* **Work to complete**: Lines of the data that contain the word "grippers" are the ones to copy.

* **Extracted material**:

*** Begin section ***

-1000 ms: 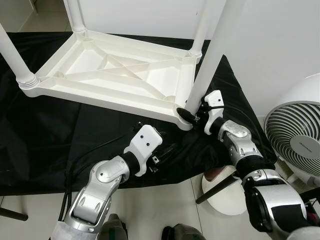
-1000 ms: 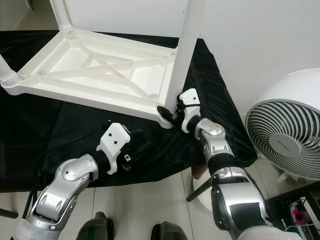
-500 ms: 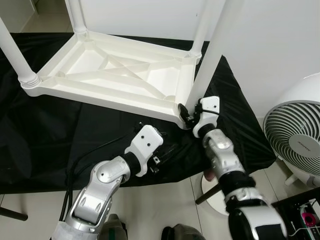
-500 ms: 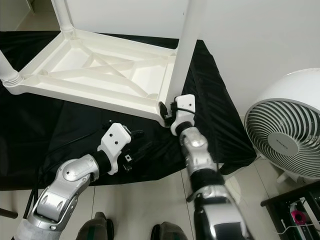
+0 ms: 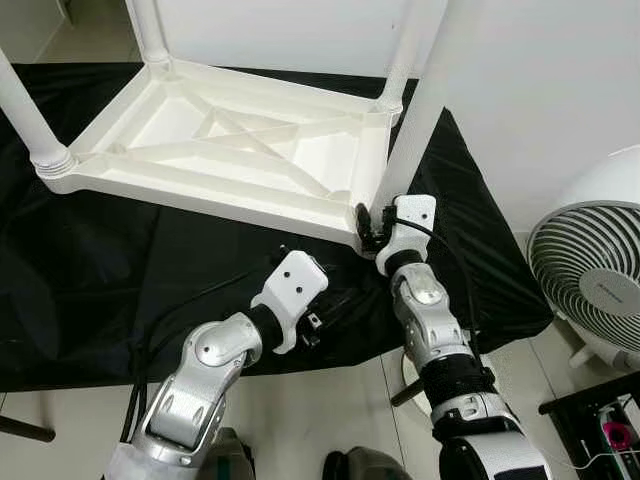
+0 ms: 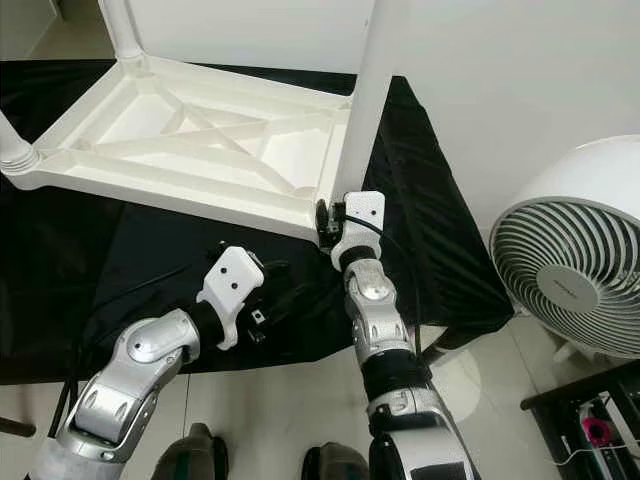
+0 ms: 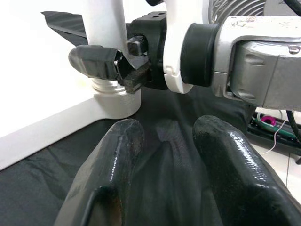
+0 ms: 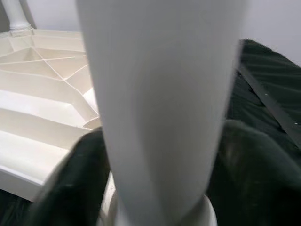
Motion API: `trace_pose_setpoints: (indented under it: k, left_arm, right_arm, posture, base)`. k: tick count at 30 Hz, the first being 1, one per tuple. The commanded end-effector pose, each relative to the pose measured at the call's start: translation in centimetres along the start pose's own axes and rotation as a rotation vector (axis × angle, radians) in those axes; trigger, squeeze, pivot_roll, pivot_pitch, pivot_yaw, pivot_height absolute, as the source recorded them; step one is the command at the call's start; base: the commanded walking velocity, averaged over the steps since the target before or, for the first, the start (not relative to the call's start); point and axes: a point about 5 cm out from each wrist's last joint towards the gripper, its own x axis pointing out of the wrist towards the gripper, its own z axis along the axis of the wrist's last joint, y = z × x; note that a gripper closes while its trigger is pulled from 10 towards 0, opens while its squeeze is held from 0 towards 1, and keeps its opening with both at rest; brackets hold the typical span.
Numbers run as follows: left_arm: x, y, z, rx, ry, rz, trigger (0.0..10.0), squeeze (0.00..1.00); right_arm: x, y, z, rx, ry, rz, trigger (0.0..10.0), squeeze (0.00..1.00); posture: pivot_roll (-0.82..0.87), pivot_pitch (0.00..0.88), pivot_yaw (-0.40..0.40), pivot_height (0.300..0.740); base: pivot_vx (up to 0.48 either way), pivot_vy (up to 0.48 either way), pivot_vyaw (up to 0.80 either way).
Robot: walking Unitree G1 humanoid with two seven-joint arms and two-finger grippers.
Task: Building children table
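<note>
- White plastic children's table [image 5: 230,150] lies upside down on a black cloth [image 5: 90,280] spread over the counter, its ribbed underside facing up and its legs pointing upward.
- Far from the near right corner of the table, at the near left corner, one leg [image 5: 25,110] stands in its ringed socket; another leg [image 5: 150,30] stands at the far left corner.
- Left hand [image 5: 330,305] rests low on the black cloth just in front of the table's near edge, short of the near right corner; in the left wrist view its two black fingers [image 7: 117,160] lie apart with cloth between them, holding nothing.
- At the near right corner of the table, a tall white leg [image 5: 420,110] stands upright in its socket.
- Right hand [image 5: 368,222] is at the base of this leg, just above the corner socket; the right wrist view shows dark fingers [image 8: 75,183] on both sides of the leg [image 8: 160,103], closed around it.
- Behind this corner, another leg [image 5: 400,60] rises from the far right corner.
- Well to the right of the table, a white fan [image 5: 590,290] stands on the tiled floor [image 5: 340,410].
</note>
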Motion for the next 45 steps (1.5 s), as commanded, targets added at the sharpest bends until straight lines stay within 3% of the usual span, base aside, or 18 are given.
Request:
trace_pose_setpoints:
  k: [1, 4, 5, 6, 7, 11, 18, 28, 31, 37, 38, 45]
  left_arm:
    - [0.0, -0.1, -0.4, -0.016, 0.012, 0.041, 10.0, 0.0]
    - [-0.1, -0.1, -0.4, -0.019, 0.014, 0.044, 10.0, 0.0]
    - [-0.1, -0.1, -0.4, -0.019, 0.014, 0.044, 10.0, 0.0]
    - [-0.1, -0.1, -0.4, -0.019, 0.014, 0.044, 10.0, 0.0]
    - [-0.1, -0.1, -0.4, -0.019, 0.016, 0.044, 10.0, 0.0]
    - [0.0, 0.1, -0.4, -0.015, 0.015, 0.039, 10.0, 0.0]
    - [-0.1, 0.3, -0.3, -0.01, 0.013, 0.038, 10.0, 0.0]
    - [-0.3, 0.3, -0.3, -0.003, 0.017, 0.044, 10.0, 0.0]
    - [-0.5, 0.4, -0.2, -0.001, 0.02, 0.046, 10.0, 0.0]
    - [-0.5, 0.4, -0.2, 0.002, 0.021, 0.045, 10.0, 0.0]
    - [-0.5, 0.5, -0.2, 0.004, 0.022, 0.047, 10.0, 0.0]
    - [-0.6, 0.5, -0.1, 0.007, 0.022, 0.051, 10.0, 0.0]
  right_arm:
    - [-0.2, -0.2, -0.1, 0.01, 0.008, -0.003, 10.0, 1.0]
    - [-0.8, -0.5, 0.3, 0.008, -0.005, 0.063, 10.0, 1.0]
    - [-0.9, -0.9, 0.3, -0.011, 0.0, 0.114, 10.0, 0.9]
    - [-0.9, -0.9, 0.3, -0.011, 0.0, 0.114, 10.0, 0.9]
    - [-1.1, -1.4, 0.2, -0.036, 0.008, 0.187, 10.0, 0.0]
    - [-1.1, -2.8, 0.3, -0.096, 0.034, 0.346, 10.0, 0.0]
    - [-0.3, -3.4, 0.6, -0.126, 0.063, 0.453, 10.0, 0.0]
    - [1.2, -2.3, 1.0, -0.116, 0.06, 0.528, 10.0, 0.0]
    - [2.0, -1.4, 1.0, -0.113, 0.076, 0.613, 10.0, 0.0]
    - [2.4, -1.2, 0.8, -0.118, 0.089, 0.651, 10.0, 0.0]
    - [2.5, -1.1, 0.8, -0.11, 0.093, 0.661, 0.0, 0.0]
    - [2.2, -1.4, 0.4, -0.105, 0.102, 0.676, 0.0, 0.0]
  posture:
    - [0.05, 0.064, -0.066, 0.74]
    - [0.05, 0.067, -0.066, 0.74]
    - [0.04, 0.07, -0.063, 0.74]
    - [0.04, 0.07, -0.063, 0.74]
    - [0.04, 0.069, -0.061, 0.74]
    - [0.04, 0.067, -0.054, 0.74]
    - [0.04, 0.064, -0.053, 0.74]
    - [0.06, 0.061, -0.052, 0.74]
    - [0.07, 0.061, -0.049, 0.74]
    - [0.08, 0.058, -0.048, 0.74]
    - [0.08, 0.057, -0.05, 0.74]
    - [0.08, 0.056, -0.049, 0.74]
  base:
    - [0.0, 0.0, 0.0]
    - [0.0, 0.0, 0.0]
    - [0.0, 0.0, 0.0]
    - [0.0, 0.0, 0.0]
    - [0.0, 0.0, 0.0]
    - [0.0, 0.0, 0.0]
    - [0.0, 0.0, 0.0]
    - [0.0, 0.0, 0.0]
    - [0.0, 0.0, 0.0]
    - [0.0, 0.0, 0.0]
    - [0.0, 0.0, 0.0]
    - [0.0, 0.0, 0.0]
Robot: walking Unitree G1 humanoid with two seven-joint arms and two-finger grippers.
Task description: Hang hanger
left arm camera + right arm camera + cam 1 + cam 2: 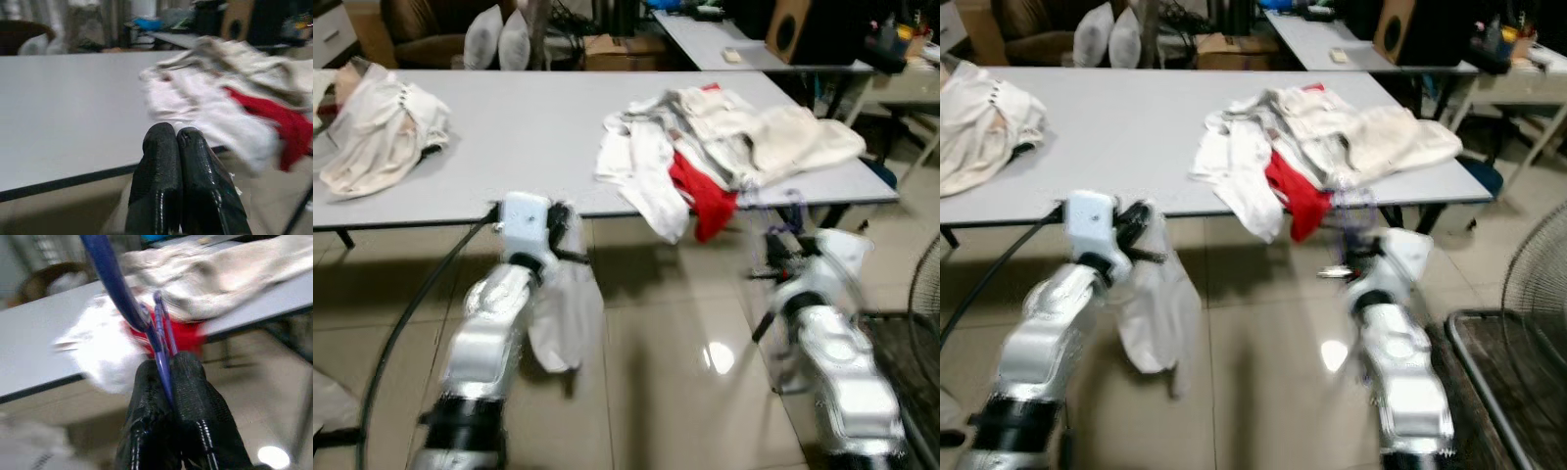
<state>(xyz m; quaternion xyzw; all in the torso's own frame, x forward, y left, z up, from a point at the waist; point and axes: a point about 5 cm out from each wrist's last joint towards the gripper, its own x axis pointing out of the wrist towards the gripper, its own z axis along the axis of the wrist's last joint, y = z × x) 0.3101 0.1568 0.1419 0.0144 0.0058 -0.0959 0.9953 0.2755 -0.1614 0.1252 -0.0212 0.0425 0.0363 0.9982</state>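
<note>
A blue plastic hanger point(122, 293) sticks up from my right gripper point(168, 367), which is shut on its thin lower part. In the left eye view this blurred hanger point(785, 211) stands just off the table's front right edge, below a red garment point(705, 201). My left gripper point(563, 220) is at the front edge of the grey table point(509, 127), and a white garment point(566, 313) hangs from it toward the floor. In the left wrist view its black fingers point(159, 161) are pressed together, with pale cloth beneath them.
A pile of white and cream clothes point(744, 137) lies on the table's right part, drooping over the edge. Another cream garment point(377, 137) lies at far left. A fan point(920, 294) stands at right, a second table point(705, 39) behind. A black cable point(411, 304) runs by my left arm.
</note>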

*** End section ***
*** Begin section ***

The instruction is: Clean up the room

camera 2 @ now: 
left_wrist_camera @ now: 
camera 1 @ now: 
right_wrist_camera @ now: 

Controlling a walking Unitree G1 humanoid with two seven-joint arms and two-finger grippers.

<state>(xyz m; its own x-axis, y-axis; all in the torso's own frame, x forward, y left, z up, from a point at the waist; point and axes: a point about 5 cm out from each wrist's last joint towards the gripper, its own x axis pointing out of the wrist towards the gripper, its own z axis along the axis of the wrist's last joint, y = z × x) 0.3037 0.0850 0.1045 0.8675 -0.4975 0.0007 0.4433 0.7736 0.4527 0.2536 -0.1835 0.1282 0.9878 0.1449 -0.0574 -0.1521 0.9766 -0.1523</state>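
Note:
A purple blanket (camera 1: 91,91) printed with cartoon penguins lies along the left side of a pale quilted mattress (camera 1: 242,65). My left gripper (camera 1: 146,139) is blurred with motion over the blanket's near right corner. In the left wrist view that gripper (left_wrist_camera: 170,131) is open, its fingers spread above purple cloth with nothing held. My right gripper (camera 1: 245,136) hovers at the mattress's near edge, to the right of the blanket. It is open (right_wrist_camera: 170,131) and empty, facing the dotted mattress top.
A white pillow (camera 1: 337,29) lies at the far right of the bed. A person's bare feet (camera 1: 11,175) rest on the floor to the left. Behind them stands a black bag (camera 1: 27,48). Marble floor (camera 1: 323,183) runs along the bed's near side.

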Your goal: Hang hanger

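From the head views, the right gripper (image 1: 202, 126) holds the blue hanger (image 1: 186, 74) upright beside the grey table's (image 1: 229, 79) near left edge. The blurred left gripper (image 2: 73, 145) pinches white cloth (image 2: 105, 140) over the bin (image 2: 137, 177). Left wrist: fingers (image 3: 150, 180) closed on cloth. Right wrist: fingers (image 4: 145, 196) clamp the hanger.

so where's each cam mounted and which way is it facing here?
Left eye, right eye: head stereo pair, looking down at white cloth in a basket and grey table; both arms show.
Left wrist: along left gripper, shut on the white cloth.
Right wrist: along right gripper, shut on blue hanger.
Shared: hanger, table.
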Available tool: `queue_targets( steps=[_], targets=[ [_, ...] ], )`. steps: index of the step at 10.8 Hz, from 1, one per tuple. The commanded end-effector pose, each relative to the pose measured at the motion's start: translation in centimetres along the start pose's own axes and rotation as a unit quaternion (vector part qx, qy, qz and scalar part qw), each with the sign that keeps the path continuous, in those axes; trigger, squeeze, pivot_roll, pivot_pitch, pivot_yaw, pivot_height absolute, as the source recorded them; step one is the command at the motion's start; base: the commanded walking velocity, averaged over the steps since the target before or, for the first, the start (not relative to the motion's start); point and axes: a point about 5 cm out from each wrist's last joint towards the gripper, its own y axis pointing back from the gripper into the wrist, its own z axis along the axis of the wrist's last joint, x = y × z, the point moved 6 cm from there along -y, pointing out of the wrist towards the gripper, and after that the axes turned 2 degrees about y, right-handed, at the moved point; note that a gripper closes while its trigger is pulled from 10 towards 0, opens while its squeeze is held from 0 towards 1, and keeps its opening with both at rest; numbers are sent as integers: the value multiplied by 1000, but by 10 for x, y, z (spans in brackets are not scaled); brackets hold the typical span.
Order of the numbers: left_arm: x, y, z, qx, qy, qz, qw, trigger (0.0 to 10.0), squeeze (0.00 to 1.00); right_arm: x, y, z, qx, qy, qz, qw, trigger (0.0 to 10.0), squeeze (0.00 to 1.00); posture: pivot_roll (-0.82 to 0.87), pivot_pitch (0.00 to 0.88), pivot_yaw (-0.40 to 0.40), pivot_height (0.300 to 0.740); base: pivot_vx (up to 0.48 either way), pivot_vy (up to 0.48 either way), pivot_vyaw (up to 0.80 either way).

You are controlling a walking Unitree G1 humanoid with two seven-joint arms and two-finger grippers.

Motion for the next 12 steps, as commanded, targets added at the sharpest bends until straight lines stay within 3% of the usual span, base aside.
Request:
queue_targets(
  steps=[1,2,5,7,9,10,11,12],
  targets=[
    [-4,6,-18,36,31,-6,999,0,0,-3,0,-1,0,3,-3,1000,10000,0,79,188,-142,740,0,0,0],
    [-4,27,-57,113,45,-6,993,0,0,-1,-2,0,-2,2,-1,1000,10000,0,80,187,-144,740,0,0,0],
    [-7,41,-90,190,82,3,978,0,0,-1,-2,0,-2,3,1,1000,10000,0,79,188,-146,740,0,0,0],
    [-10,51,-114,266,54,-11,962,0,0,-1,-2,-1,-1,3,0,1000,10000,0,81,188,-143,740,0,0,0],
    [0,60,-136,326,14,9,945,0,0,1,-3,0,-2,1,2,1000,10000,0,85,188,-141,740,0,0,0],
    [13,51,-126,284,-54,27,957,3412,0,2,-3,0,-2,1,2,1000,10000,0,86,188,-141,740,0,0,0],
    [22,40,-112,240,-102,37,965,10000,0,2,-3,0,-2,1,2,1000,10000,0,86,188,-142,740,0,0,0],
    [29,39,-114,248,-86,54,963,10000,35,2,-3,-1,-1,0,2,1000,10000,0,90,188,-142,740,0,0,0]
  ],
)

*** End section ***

* **Answer below**:
Robot: walking Unitree G1 humanoid with two seven-joint arms and two-finger grippers.
Robot: walking Unitree G1 humanoid with two seven-joint arms and two-finger grippers.
Controlling a walking Unitree G1 humanoid with two seven-joint arms and two-finger grippers.
You are controlling a walking Unitree G1 humanoid with two seven-joint arms and two-finger grippers.

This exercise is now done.